Image a detail from movie poster for Robert Reinert's Nerven, 1919
I like jarring movies - ones that lull you into a certain rhythm or set of feelings and then pull you somewhere else unexpectedly. Some people don't go to the movies to be provoked, and that's perfectly understandable, but I like the challenge of it. For instance, this last weekend I saw a goofy comedy about tragic mental illness and a warm, gentle horror movie about flesh-eating vampires. I'll probably write something about Observe and Report later this week, but I want to write about Let the Right One In first because I've been thinking about it a lot since seeing it.
Let the Right One In is a Swedish vampire movie based on a novel by John Ajvide Lindqvist, who adapted the novel for the screen. Our protagonist is the friendless 12-year-old Oskar, who lives in a miserable apartment complex in wintry Stockholm with his divorced mother. He spends his days imagining revenge on the school bullies who torment him and looking forward to visits with his father, a recovering alcoholic who lives out in the countryside. Oskar's life is disrupted by the appearance of Eli, a girl about his age who has moved into an adjoining apartment with her reclusive father-figure Hakan. Eli develops a strange friendship with Oskar, gradually revealing to him that she isn't a normal girl at all. The two main characters' desparate parallel struggles for survival make a compelling storyline against the frigid backdrop of Sweden in winter.

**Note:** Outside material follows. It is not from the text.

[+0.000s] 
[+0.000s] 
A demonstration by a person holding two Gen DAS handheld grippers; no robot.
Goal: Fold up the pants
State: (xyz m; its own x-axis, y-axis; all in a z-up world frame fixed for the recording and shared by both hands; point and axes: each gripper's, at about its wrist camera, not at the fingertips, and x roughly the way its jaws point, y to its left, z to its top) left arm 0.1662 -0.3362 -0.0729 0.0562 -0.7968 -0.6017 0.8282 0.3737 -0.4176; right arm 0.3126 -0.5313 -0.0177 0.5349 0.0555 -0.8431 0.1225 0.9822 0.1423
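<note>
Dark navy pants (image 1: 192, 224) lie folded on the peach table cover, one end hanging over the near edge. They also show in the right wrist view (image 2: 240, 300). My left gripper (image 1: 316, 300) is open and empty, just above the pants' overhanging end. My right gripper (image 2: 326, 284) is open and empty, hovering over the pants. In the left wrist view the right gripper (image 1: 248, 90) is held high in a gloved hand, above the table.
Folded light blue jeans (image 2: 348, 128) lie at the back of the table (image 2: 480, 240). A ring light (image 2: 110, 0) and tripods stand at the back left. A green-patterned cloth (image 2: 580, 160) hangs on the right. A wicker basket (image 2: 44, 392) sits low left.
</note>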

It's a jarring movie, though. The plot has a deliberately measured pace and stillness to it that makes the scenes of supernatural violence more disturbing. Let the Right One In has only a couple moments of actual graphic horror - the anticipation and muted urgency of every scene is far more disturbing. The two children are presented and portrayed with an intimacy that makes it hard not to connect with them, giving the climax and conclusion a poignancy that is not what it seems at first. I don't want to give anything away, but I am more and more upset by the movie's ending as I continue to think about it. And this is because of the movie's other real compelling aspect - it plays by a set of very specific and formal rules. Like most movies, the vampires in Let the Right One In work under a set of conventions, but this movie never tells you what they are. Everything is implied, right down to the familiar rule suggested in the film's title, and the implications are a very serious part of the movie. Director Tomas Alfredson never really tips his hand, making Let the Right One In a great movie for comparing notes with friends afterward.
Let the Right One In has gotten some press lately for the fact that its DVD release has different (supposedly inferior) subtitles to those in the theatrical release. I have no basis for comparison (I didn't catch it when it was in theaters), but I didn't see anything glaringly lacking in the English version of the dialogue. Future printings of the movie will have the better subtitles included, but I would say that the current DVD release is well worth watching as it is. Why wait? Experience something jarring today.
"Vampire" by Sebadoh






1 comment:
You're right about how learning more about the ending makes it more disturbing. I want to read the books now.